EXERCISE> For the listing below, return the line containing "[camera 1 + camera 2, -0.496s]", the line containing "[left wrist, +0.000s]", and all lines in between, exactly as written and nothing else.

____ MATERIAL PROVIDED

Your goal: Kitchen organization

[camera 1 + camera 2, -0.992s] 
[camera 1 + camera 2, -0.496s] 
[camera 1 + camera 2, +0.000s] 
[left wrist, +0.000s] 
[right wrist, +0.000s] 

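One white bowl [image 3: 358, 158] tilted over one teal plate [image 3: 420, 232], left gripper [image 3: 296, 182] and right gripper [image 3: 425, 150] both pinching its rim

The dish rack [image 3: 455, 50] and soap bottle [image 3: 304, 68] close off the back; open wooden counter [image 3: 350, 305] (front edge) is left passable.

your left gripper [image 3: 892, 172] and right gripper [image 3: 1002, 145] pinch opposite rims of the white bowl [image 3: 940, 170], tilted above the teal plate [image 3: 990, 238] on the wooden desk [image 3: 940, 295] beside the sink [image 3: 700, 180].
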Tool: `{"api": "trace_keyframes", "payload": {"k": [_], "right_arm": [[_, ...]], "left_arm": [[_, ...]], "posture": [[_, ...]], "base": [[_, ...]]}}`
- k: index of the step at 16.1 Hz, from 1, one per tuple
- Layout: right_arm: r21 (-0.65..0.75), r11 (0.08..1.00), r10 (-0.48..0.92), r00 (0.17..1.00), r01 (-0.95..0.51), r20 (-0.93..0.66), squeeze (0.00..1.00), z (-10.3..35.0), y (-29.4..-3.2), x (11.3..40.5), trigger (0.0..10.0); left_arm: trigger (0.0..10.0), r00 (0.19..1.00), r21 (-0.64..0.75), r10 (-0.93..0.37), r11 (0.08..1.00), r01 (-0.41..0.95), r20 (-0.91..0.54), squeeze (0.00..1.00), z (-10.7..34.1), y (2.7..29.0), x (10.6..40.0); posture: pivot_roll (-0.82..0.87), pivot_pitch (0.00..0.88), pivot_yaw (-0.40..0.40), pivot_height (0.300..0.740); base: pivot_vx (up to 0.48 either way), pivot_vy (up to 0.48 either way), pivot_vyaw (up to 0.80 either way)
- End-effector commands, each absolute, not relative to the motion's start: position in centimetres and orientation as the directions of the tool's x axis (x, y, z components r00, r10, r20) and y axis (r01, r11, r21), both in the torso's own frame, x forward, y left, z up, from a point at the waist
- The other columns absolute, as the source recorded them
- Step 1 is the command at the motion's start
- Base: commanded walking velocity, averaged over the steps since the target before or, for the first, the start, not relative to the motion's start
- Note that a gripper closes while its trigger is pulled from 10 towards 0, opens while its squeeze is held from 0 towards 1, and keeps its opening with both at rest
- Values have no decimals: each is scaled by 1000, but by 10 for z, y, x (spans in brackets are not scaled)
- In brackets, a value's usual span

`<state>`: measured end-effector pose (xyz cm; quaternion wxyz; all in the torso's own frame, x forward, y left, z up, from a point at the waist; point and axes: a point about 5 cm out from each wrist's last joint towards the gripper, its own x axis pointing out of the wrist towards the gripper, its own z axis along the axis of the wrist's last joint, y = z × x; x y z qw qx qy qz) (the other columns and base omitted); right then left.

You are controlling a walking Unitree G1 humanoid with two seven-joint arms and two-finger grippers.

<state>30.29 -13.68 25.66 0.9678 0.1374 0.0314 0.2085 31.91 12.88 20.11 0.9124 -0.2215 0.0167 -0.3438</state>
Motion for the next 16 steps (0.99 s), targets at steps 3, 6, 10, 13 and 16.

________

FINISHED EXERCISE>
[camera 1 + camera 2, -0.496s] 
[camera 1 + camera 2, +0.000s] 
[left wrist, +0.000s] 

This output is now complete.